If there is any reason to believe that the ecology called Mother Nature favors heterosexuality as the only sexual orientation which naturally and efficiently can sustain the human membership in that ecology, then marriage is a male and a female in the deepest and most direct kind of association with one another. Such an association is inherently self-sustaining, that is, marriage is most essentially its own sovereign society (qualifications to these words in the fifth, or final, section of this post).



SECTION 2

But, please note: I wish never to have even the unintended effect of imposing any kind of thought processes or thought content onto you, that is, which you find disagreeable to your own sense of moral sanity.

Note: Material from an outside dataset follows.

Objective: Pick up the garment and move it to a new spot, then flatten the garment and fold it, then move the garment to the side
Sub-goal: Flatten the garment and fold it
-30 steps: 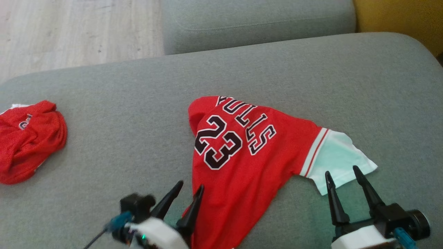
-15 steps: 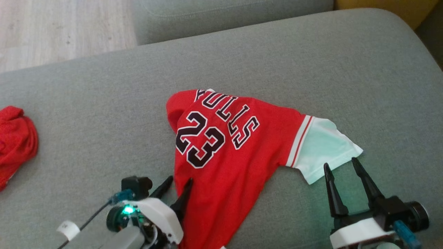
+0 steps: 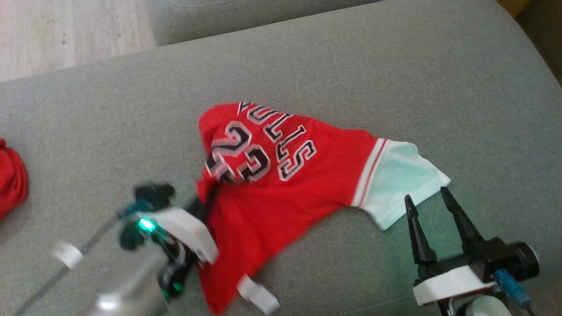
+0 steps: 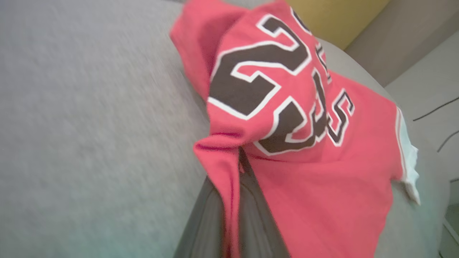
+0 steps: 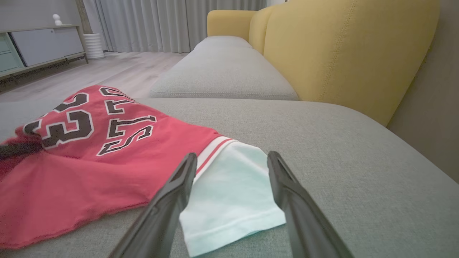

Unfortunately, however, I am not the sort of pacifist who believes in peace- and-harmony-to-the-logical-extreme of finding it morally inadvisable ever even to have my say contrary to what others have said or may say.

Still, for me, this disharmony is a grievous state of the world, and of myself no less than anyone else: I am as logically and morally suspect as any other native of this world. I often am impatient, if not also arrogant.



SECTION 3

That said, my own ideas about homosexual 'coitus' is that it is the exact opposite to what I shall call the Primary Human Force: that Force of Nature which consists in an Endless and Expanding Cycle of the Full Range of Expression of exclusive Socio-sexual-progenitive pairing (i.e., heterosexual marriage.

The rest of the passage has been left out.